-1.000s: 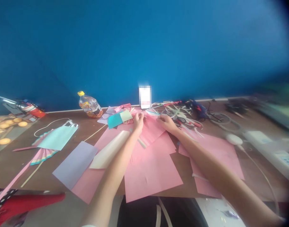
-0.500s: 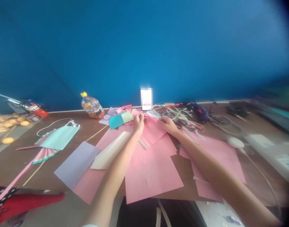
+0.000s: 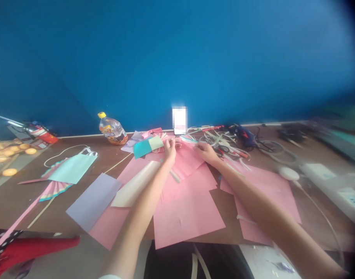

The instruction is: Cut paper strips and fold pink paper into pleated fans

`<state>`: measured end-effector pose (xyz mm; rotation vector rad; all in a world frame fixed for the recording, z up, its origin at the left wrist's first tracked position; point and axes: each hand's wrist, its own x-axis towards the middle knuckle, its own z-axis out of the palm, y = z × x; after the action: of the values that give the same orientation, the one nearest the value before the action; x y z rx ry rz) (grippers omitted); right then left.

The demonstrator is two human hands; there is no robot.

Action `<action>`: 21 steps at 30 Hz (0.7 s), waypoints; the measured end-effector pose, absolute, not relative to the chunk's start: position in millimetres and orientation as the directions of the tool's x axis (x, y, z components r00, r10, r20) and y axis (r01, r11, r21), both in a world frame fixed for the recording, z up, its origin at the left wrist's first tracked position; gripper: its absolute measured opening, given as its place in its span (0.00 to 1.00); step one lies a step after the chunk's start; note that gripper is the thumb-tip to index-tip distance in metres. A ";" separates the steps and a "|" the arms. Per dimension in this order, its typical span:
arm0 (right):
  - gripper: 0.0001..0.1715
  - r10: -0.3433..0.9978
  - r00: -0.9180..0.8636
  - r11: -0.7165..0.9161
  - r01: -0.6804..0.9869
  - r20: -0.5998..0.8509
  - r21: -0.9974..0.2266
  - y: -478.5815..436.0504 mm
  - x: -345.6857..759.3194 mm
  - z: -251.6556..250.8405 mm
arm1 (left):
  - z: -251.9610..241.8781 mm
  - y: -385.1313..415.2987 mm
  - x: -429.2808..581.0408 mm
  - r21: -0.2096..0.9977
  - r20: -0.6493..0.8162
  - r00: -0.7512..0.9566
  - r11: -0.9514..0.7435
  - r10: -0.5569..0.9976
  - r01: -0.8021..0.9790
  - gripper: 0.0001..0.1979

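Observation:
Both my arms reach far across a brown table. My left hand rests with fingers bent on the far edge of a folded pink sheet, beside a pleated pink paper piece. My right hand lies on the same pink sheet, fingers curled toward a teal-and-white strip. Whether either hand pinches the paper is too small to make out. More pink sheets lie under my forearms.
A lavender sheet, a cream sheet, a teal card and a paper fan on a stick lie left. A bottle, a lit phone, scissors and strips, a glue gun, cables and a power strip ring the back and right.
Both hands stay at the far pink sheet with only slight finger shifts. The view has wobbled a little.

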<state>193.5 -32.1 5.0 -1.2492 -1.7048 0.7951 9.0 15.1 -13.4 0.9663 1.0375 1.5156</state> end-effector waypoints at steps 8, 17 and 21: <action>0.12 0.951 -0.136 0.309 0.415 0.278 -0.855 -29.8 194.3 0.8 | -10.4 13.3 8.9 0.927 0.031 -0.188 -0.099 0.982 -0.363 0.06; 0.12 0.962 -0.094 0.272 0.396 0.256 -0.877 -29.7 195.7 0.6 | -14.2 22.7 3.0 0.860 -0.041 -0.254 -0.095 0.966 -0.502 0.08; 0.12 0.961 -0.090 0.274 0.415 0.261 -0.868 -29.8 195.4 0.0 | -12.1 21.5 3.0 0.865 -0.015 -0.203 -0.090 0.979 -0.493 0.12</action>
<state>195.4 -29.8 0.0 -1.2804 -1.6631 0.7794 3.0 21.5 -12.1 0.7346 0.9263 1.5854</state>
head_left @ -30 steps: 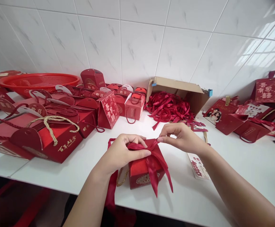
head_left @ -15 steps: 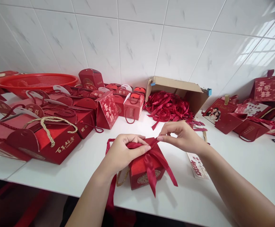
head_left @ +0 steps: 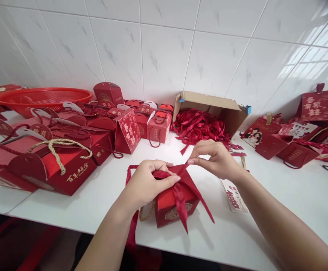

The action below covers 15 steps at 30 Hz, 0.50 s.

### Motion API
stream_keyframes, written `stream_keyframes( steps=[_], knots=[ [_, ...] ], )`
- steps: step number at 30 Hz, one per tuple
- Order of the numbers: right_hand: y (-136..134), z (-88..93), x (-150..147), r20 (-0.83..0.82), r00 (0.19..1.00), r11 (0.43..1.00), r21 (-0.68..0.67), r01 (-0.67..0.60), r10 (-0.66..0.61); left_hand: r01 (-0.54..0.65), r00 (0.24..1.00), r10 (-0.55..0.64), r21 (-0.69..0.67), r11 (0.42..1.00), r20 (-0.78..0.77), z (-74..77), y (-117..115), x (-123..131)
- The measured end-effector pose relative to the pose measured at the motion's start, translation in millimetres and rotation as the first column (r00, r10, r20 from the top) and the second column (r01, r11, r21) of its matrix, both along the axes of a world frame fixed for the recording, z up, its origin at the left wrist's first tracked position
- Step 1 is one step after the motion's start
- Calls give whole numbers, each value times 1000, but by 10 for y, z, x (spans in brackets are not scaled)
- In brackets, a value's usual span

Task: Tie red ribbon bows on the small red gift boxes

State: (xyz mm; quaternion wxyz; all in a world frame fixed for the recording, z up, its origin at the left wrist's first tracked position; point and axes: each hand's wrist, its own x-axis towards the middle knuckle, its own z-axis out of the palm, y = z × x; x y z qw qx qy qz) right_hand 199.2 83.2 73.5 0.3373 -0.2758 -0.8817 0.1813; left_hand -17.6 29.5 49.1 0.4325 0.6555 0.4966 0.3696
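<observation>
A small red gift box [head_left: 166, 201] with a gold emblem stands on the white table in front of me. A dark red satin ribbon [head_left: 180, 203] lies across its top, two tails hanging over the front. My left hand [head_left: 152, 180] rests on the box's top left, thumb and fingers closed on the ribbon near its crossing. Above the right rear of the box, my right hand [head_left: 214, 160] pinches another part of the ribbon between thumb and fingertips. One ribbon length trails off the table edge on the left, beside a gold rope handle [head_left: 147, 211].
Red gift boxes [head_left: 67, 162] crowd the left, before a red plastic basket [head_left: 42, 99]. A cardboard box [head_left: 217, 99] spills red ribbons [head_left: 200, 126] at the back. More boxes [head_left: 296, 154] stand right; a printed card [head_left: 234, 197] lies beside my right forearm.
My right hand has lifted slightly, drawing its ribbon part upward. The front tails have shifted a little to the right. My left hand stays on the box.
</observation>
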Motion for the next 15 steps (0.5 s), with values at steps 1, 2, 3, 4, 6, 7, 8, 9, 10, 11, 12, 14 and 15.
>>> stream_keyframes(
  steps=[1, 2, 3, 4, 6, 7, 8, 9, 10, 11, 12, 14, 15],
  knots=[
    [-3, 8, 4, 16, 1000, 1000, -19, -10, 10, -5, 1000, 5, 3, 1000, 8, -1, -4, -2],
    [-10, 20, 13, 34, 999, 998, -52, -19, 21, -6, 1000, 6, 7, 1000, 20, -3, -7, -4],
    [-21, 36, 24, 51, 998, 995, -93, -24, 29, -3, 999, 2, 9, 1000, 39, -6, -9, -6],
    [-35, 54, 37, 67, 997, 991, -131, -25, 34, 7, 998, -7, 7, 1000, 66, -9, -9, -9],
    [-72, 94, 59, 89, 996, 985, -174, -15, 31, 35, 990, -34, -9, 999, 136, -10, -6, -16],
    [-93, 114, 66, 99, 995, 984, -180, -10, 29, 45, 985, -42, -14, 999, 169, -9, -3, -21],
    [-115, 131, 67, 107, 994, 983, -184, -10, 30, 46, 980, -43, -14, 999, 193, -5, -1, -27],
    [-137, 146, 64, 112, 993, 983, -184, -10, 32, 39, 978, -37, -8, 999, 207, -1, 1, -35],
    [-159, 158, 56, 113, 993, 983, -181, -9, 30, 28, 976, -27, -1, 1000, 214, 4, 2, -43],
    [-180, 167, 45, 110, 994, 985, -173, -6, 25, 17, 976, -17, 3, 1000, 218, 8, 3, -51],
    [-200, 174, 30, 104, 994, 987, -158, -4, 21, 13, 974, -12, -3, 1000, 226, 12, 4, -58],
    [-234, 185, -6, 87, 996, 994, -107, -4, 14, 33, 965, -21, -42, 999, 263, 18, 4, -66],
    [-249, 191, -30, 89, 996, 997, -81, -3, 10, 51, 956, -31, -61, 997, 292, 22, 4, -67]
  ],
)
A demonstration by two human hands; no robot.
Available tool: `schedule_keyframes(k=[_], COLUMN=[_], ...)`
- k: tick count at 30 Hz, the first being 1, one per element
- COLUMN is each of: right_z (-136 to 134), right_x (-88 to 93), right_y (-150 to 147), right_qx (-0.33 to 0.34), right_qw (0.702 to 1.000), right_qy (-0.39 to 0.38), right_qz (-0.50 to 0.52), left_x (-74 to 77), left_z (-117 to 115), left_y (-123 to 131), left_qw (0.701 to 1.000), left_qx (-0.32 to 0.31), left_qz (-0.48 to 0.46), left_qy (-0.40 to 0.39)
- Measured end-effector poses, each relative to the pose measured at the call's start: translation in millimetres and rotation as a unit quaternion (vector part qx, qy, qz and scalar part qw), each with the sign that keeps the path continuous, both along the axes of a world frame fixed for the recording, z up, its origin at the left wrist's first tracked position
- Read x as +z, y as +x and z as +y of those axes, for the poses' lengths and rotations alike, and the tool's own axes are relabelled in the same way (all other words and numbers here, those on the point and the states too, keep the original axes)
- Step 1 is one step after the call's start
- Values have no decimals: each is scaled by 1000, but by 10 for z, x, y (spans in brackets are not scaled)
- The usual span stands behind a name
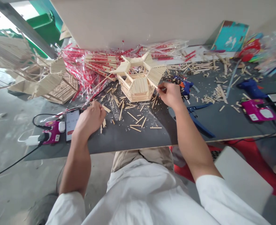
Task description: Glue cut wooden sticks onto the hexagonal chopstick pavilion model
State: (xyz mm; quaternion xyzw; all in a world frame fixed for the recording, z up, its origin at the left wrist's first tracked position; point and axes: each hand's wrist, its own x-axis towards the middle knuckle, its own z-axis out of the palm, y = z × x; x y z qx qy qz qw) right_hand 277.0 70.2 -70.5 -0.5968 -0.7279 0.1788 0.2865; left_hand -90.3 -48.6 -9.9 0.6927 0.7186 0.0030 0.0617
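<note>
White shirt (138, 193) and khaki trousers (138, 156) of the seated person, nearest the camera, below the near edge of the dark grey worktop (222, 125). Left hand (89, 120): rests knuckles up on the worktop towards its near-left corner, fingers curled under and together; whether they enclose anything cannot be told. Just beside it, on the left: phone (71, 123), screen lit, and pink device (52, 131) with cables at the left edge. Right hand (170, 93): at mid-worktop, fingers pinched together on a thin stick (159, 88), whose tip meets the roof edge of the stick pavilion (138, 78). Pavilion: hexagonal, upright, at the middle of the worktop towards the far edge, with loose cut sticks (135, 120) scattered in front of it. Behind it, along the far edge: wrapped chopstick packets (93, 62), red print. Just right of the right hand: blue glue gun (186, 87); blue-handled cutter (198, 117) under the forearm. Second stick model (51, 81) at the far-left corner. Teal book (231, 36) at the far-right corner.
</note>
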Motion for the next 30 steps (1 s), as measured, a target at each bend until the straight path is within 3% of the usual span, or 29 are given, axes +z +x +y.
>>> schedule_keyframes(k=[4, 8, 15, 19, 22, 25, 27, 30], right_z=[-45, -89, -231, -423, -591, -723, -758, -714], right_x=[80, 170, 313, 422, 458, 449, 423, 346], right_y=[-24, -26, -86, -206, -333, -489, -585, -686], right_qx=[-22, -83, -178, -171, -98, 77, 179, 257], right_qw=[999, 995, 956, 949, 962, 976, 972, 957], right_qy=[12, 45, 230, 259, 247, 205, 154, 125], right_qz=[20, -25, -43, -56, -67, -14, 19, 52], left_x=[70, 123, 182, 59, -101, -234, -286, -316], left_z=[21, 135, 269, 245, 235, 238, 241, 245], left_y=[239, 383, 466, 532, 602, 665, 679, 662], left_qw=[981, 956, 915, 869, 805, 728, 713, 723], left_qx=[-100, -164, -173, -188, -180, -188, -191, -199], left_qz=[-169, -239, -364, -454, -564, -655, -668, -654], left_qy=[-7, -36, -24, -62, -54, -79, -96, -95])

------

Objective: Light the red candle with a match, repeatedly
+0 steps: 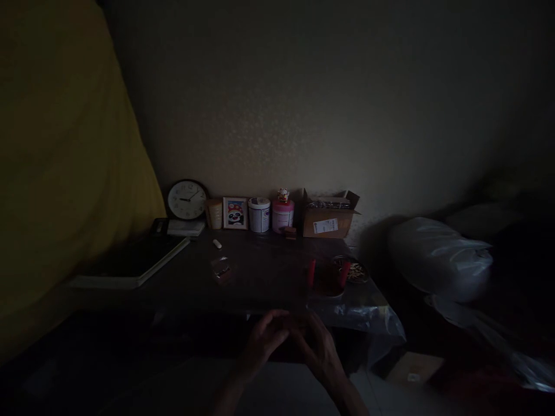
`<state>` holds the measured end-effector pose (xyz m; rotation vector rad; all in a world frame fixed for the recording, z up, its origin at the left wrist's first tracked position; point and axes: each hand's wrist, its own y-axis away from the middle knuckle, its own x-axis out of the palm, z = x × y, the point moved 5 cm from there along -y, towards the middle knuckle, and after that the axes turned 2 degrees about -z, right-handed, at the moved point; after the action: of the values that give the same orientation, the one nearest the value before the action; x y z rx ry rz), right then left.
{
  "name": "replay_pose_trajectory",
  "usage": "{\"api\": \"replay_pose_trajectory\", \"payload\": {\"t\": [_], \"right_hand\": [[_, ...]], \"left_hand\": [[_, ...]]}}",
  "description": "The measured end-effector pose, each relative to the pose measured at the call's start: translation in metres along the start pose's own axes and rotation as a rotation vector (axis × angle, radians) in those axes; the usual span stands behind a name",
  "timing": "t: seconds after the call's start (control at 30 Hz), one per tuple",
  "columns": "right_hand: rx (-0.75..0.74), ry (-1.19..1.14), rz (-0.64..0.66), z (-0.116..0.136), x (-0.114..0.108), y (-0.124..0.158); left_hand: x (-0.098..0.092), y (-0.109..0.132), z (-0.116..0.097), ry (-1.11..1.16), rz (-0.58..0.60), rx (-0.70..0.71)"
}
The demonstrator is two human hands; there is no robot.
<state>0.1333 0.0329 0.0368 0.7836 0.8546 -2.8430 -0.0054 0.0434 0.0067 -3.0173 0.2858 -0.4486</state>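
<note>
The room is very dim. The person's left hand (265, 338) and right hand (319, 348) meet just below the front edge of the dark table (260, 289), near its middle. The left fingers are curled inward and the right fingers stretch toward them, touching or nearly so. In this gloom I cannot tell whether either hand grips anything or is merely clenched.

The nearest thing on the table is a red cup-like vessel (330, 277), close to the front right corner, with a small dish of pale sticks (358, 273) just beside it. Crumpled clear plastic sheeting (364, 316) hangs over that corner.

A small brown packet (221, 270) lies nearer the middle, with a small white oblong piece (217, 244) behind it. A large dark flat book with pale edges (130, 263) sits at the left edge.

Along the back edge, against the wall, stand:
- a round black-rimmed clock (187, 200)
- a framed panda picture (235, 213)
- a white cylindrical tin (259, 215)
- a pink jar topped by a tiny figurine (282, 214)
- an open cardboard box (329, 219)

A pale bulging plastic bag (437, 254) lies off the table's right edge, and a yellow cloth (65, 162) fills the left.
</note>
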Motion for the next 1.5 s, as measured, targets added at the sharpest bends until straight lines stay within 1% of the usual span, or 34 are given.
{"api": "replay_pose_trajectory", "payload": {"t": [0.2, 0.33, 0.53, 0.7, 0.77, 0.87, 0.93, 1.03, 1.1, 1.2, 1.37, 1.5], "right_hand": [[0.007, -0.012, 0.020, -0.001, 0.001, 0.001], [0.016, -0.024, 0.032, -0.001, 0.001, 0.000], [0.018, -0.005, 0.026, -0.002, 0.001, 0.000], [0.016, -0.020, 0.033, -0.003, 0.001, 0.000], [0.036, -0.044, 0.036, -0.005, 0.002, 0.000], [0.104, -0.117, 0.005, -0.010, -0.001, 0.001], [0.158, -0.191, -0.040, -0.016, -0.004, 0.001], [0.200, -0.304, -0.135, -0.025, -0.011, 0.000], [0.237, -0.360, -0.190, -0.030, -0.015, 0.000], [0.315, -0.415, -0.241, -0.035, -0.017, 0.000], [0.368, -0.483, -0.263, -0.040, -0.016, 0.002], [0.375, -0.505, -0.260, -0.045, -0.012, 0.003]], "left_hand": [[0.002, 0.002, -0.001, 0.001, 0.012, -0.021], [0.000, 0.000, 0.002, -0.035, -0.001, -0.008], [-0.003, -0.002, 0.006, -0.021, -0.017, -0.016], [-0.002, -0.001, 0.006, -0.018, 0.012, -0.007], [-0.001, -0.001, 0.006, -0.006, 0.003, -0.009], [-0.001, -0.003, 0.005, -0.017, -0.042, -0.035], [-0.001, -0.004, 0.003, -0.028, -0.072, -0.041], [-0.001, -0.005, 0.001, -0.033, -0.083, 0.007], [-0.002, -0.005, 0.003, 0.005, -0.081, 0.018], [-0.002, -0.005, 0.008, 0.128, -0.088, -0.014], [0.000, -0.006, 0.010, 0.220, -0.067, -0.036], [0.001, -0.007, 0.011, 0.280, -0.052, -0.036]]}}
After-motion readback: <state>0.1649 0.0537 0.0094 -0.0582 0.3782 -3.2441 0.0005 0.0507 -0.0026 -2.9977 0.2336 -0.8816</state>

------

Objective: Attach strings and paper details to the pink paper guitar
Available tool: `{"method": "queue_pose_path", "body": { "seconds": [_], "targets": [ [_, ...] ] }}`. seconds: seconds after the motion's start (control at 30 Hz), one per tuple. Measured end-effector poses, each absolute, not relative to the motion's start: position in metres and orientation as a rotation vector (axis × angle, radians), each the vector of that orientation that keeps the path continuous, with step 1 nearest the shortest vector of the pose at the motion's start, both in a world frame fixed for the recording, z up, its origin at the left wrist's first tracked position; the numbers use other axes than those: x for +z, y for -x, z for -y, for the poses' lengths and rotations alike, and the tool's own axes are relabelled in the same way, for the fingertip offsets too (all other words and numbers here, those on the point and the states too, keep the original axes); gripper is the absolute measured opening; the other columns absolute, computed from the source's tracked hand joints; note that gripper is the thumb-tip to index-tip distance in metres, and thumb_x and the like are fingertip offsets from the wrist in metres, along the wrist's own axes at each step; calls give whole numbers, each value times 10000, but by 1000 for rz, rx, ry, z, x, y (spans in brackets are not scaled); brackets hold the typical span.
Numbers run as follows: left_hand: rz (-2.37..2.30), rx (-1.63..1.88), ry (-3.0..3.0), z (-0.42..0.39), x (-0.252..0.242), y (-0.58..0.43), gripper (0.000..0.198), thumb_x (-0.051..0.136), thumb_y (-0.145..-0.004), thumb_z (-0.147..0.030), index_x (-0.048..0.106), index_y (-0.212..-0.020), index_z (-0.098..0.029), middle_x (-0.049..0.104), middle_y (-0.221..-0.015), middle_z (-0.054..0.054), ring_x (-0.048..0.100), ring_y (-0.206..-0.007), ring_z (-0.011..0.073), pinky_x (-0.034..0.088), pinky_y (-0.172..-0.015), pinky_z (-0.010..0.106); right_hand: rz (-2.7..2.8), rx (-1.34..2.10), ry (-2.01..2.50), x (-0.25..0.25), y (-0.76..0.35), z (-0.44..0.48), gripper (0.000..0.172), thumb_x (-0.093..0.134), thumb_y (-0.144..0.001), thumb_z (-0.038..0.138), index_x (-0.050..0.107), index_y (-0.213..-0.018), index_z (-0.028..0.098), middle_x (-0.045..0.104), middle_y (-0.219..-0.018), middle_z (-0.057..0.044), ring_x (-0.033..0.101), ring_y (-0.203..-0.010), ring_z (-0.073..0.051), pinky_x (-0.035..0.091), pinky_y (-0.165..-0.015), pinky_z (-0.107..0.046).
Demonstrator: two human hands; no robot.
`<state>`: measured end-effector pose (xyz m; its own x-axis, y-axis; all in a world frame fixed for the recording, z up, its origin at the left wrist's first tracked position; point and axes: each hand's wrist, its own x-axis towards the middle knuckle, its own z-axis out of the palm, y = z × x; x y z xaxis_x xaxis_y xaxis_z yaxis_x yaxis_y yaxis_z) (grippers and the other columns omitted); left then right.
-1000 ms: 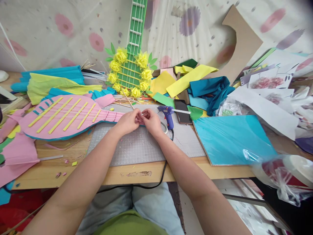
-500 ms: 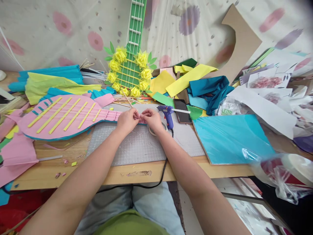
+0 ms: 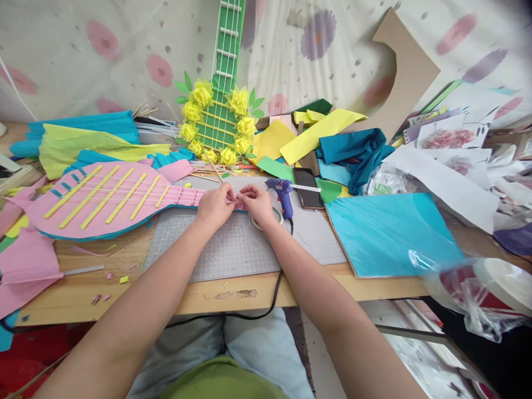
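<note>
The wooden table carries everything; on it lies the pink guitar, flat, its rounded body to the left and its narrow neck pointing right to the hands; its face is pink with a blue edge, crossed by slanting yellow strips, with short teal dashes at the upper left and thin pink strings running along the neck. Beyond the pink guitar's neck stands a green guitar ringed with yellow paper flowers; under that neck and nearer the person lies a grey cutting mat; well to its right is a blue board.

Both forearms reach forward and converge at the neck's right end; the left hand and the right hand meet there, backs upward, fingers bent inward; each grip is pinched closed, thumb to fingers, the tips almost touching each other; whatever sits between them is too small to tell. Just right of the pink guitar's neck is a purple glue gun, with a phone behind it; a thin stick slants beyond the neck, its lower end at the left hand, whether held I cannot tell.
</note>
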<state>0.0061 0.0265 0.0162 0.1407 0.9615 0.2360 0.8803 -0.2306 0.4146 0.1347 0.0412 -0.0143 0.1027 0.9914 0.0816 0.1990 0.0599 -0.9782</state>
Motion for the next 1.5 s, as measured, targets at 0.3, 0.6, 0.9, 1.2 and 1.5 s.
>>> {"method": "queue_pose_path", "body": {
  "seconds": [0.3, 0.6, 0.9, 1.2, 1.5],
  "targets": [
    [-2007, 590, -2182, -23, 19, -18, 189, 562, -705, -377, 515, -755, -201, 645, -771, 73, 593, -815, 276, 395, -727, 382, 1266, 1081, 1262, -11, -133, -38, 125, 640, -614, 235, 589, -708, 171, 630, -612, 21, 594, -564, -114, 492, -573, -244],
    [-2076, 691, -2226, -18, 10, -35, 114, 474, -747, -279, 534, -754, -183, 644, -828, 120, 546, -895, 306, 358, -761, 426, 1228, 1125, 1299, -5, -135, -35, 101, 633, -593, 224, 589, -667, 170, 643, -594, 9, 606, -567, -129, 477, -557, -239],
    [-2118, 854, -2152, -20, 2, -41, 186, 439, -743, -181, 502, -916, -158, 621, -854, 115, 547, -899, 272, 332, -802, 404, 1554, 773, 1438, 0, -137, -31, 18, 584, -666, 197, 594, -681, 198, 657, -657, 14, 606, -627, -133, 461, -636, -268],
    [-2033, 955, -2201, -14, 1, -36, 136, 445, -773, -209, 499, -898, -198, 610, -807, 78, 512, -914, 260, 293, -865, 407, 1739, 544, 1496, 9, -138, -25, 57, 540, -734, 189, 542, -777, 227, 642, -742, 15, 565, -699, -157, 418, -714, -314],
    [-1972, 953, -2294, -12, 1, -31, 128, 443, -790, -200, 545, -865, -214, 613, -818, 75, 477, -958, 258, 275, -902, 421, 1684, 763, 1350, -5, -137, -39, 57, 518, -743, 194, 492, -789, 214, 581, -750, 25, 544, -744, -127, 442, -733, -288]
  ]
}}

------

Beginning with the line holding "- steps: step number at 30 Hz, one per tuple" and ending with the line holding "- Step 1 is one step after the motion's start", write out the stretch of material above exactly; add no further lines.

- steps: step number at 30 Hz, one per tuple
- Order of the numbers: right_hand: y (-136..134), z (-88..93), x (-150..147), r20 (-0.83..0.82), r00 (0.19..1.00), r11 (0.43..1.00), r21 (-0.68..0.67), r01 (-0.67..0.60), r10 (-0.66..0.61); left_hand: r01 (-0.54..0.65), r00 (0.24..1.00), r10 (-0.55..0.64), r21 (-0.69..0.67), r11 (0.42..1.00), r20 (-0.78..0.77), z (-74..77), y (-117..115), x (-123..131)
- The measured end-effector pose relative to the pose measured at the motion's start, translation in millimetres and rotation as the first column (r00, r10, r20 from the top) and the second column (r01, r11, r21) of its matrix, both along the axes of a world frame fixed for the recording, z up, its origin at the left wrist's first tracked position
- Step 1 is one step after the motion's start

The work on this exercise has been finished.